WHAT YOU WILL DO:
Quote the data below in full, minus the images.
(EXERCISE INPUTS begins)
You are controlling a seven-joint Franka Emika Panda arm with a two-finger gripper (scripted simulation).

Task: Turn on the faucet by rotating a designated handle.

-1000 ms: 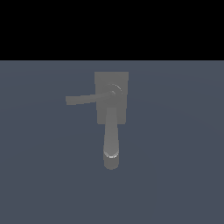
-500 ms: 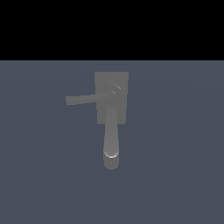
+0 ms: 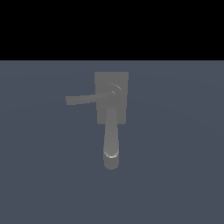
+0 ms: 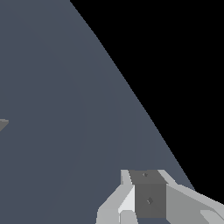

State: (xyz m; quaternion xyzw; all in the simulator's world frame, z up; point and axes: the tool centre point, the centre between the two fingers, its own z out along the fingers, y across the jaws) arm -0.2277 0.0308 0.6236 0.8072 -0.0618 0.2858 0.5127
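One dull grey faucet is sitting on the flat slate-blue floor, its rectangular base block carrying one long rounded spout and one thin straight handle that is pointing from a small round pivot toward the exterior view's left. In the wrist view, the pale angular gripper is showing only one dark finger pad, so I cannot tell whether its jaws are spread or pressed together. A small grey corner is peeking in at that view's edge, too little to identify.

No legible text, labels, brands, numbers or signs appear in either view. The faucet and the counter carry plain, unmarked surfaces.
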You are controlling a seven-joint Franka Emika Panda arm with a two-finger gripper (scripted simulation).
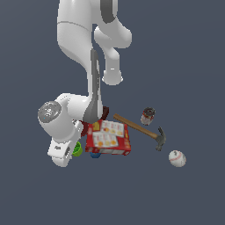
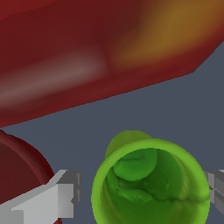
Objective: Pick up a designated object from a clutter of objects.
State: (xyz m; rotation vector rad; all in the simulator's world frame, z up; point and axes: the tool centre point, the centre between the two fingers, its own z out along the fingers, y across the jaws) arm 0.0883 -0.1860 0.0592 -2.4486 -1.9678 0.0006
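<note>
The jaws stand open astride the green cup [image 2: 151, 183], one finger [image 2: 57, 197] each side, not yet gripping, low in the wrist frame. Cracker box [image 2: 87, 48] fills the top, crowding the approach.

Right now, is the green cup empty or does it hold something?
Empty. The wrist view looks straight into the green cup: only its own green inside and bottom show, nothing lies in it.
</note>
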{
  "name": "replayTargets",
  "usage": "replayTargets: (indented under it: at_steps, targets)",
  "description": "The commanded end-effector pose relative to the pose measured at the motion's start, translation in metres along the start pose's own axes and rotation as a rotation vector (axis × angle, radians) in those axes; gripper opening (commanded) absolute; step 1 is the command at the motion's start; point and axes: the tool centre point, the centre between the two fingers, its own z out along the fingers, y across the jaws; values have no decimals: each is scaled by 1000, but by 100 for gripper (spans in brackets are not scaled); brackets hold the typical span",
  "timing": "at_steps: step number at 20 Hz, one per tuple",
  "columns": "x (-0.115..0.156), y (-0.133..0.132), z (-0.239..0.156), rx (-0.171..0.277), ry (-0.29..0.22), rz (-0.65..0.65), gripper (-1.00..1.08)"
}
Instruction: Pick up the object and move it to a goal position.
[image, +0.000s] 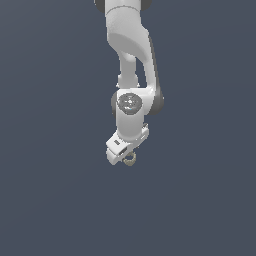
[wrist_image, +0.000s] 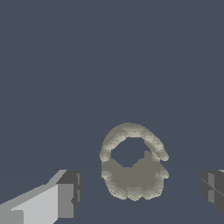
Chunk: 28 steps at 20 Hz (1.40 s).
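The object is a tiny tan/olive ring (image: 130, 163) with a dark hole, lying on the flat dark grey floor just under my white hand. In the wrist view the ring (wrist_image: 133, 180) sits between my two fingers, with a gap on each side, and neither pad touches it. My gripper (image: 125, 154) is open and points down over the ring. In the wrist view, the gripper (wrist_image: 142, 192) shows one fingertip (wrist_image: 68, 194) on one side of the ring and the other at the frame's edge (wrist_image: 213, 189). No goal marker shows.
The floor (image: 50, 200) is a plain dark grey surface on all sides. The white arm (image: 131, 45) comes down from the upper edge of the exterior view.
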Motion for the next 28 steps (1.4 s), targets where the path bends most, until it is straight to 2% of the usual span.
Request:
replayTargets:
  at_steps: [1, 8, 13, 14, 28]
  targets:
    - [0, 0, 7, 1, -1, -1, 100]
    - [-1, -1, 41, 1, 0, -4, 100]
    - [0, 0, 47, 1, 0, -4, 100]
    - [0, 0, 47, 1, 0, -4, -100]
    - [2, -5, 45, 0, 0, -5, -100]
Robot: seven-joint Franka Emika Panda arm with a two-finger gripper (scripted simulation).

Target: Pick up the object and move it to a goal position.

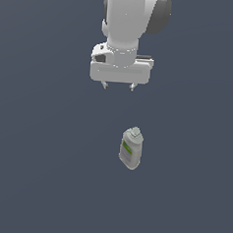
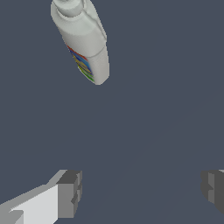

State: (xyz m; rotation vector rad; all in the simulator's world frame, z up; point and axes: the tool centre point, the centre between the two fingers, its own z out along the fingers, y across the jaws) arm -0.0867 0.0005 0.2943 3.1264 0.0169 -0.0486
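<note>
Jaws spread wide, nothing between them: gripper (image 2: pixel 140 190) hanging open above the dark grey-blue floor (image 1: pixel 45 182). Blocky dark-grey finger pads (image 2: pixel 72 192), ridged on the inner faces, set on smooth white bodies. Beyond the fingertips, well apart from them, the bottle (image 1: pixel 131 148): pale grey-white, smooth, flat-sided with rounded shoulders, grey cap, green-and-white label in the exterior view, a striped multicoloured patch in the wrist view. Standing on the matte, featureless floor, slightly toward the exterior view's right of the gripper. Free floor on every side of the bottle. Farthest back, the glossy white arm (image 1: pixel 130 21).
</note>
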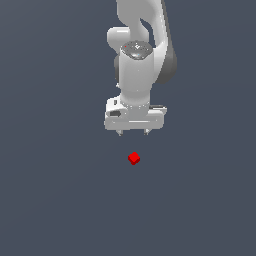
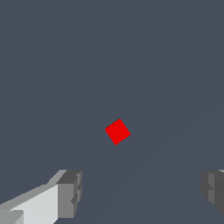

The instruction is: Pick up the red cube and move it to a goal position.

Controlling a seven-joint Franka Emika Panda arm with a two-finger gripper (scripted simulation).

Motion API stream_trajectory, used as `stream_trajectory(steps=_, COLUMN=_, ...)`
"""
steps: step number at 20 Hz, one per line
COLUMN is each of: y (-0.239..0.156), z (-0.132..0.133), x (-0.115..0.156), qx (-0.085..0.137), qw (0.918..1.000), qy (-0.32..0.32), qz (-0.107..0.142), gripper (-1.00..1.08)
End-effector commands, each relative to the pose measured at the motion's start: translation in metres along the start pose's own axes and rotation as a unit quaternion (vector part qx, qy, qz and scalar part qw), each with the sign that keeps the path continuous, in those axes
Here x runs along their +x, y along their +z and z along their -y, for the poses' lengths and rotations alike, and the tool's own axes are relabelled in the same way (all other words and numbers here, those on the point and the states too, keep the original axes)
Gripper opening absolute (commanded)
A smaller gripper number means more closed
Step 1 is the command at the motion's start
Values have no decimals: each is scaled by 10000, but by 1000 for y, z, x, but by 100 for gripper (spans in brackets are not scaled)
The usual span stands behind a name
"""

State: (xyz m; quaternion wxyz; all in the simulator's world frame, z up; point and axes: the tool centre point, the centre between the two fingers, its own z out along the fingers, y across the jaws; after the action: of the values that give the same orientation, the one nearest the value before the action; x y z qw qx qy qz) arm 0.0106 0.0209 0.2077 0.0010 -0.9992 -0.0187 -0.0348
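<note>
The white gripper [image 1: 133,133] hangs from the arm [image 1: 142,47] with its 2 short fingertips [image 1: 120,133] pointing down, spread wide apart with nothing between them. In the wrist view the 2 grey finger pads [image 2: 70,193] stand at opposite edges of the picture, far apart, and the space between them shows only the flat dark grey floor [image 1: 50,200].

The red cube [image 1: 134,158] lies on that floor, apart from the gripper and touching neither finger. In the exterior view it sits a little below the fingertips in the picture, roughly in line with the midpoint between them. The wrist view shows the red cube [image 2: 117,131] ahead of the fingers, near the centre of the open span, turned so that its edges run diagonally to the line joining the 2 pads. How high the gripper stands above the cube cannot be judged from either view.
</note>
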Motion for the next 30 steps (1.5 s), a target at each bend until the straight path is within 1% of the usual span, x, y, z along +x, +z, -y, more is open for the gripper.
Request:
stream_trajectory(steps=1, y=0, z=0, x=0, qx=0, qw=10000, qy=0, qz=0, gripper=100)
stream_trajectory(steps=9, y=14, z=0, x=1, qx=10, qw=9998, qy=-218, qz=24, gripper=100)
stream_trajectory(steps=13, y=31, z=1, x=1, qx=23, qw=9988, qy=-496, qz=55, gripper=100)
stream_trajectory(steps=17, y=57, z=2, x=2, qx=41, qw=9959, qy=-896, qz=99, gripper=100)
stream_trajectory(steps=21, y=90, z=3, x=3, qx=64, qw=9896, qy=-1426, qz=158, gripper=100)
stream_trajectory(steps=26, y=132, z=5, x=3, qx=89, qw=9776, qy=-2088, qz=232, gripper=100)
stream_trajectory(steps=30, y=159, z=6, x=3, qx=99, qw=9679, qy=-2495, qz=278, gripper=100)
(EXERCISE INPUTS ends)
TASK ANSWER:
You are controlling a seven-joint Franka Emika Panda arm with a two-finger gripper (scripted simulation).

Task: Turn on the faucet by rotating a designated handle.

-1000 ms: 
-500 ms: 
+0 ms: 
+0 ms: 

State: (xyz m; quaternion xyzw; all in the simulator's world frame, z up; point and axes: the tool centre point, the centre between the two fingers, its own z out along the fingers, y across the jaws) arm -0.2277 0.0308 0.6236 0.8072 -0.0618 0.2858 0.5127
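One dull grey faucet is sitting on the flat slate-blue floor, its rectangular base block carrying one long rounded spout and one thin straight handle that is pointing from a small round pivot toward the exterior view's left. In the wrist view, the pale angular gripper is showing only one dark finger pad, so I cannot tell whether its jaws are spread or pressed together. A small grey corner is peeking in at that view's edge, too little to identify.

No legible text, labels, brands, numbers or signs appear in either view. The faucet and the counter carry plain, unmarked surfaces.
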You are controlling a seven-joint Franka Emika Panda arm with a two-finger gripper (scripted simulation).
Objective: Pick up a designated object from a clutter of objects.
State: (xyz m; rotation vector rad; all in the simulator's world frame, z up; point and axes: the tool centre point, the centre between the two fingers, its own z out along the fingers, y across the jaws) arm 0.0883 -0.1860 0.0592 -2.4486 -1.9678 0.0006
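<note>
The jaws stand open astride the green cup [image 2: 151, 183], one finger [image 2: 57, 197] each side, not yet gripping, low in the wrist frame. Cracker box [image 2: 87, 48] fills the top, crowding the approach.

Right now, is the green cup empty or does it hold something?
Empty. The wrist view looks straight into the green cup: only its own green inside and bottom show, nothing lies in it.
</note>
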{
  "name": "replayTargets",
  "usage": "replayTargets: (indented under it: at_steps, targets)",
  "description": "The commanded end-effector pose relative to the pose measured at the motion's start, translation in metres along the start pose's own axes and rotation as a rotation vector (axis × angle, radians) in those axes; gripper opening (commanded) absolute; step 1 is the command at the motion's start; point and axes: the tool centre point, the centre between the two fingers, its own z out along the fingers, y across the jaws; values have no decimals: each is scaled by 1000, but by 100 for gripper (spans in brackets are not scaled); brackets hold the typical span",
  "timing": "at_steps: step number at 20 Hz, one per tuple",
  "columns": "x (-0.115..0.156), y (-0.133..0.132), z (-0.239..0.156), rx (-0.171..0.277), ry (-0.29..0.22), rz (-0.65..0.65), gripper (-1.00..1.08)"
}
Instruction: Pick up the object and move it to a goal position.
[image, +0.000s] 
[wrist_image, +0.000s] 
Chunk: 28 steps at 20 Hz (1.40 s).
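The object is a tiny tan/olive ring (image: 130, 163) with a dark hole, lying on the flat dark grey floor just under my white hand. In the wrist view the ring (wrist_image: 133, 180) sits between my two fingers, with a gap on each side, and neither pad touches it. My gripper (image: 125, 154) is open and points down over the ring. In the wrist view, the gripper (wrist_image: 142, 192) shows one fingertip (wrist_image: 68, 194) on one side of the ring and the other at the frame's edge (wrist_image: 213, 189). No goal marker shows.
The floor (image: 50, 200) is a plain dark grey surface on all sides. The white arm (image: 131, 45) comes down from the upper edge of the exterior view.
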Motion for the next 28 steps (1.4 s), targets where the path bends most, until it is straight to 2% of the usual span.
Request:
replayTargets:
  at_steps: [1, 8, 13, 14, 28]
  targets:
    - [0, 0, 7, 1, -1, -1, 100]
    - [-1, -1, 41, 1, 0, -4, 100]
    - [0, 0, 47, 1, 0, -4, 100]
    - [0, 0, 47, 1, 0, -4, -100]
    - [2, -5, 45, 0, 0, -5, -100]
Robot: seven-joint Franka Emika Panda arm with a two-finger gripper (scripted simulation).

Target: Pick up the object and move it to a goal position.


State: (xyz m; rotation vector rad; all in the simulator's world frame, z up; point and axes: the tool centre point, the centre between the two fingers, its own z out along the fingers, y across the jaws) arm -0.0867 0.0005 0.2943 3.1264 0.0169 -0.0486
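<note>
Jaws spread wide, nothing between them: gripper (image 2: pixel 140 190) hanging open above the dark grey-blue floor (image 1: pixel 45 182). Blocky dark-grey finger pads (image 2: pixel 72 192), ridged on the inner faces, set on smooth white bodies. Beyond the fingertips, well apart from them, the bottle (image 1: pixel 131 148): pale grey-white, smooth, flat-sided with rounded shoulders, grey cap, green-and-white label in the exterior view, a striped multicoloured patch in the wrist view. Standing on the matte, featureless floor, slightly toward the exterior view's right of the gripper. Free floor on every side of the bottle. Farthest back, the glossy white arm (image 1: pixel 130 21).
</note>
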
The instruction is: Pick up the red cube and move it to a goal position.

Controlling a seven-joint Franka Emika Panda arm with a two-finger gripper (scripted simulation).

Motion API stream_trajectory, used as `stream_trajectory(steps=_, COLUMN=_, ...)`
"""
steps: step number at 20 Hz, one per line
COLUMN is each of: y (-0.239..0.156), z (-0.132..0.133), x (-0.115..0.156), qx (-0.085..0.137), qw (0.918..1.000), qy (-0.32..0.32), qz (-0.107..0.142), gripper (-1.00..1.08)
End-effector commands, each relative to the pose measured at the motion's start: translation in metres along the start pose's own axes and rotation as a unit quaternion (vector part qx, qy, qz and scalar part qw), each with the sign that keeps the path continuous, in those axes
Here x runs along their +x, y along their +z and z along their -y, for the poses' lengths and rotations alike, and the tool's own axes are relabelled in the same way (all other words and numbers here, those on the point and the states too, keep the original axes)
Gripper opening absolute (commanded)
A smaller gripper number means more closed
Step 1 is the command at the motion's start
Values have no decimals: each is scaled by 10000, but by 1000 for y, z, x, but by 100 for gripper (spans in brackets are not scaled)
The usual span stands behind a name
"""

State: (xyz m; quaternion wxyz; all in the simulator's world frame, z up; point and axes: the tool centre point, the centre between the two fingers, its own z out along the fingers, y across the jaws; after the action: of the values that give the same orientation, the one nearest the value before the action; x y z qw qx qy qz) arm 0.0106 0.0209 0.2077 0.0010 -0.9992 -0.0187 -0.0348
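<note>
The white gripper [image 1: 133,133] hangs from the arm [image 1: 142,47] with its 2 short fingertips [image 1: 120,133] pointing down, spread wide apart with nothing between them. In the wrist view the 2 grey finger pads [image 2: 70,193] stand at opposite edges of the picture, far apart, and the space between them shows only the flat dark grey floor [image 1: 50,200].

The red cube [image 1: 134,158] lies on that floor, apart from the gripper and touching neither finger. In the exterior view it sits a little below the fingertips in the picture, roughly in line with the midpoint between them. The wrist view shows the red cube [image 2: 117,131] ahead of the fingers, near the centre of the open span, turned so that its edges run diagonally to the line joining the 2 pads. How high the gripper stands above the cube cannot be judged from either view.
</note>
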Motion for the next 30 steps (1.5 s), a target at each bend until the straight path is within 1% of the usual span, x, y, z along +x, +z, -y, more is open for the gripper.
Request:
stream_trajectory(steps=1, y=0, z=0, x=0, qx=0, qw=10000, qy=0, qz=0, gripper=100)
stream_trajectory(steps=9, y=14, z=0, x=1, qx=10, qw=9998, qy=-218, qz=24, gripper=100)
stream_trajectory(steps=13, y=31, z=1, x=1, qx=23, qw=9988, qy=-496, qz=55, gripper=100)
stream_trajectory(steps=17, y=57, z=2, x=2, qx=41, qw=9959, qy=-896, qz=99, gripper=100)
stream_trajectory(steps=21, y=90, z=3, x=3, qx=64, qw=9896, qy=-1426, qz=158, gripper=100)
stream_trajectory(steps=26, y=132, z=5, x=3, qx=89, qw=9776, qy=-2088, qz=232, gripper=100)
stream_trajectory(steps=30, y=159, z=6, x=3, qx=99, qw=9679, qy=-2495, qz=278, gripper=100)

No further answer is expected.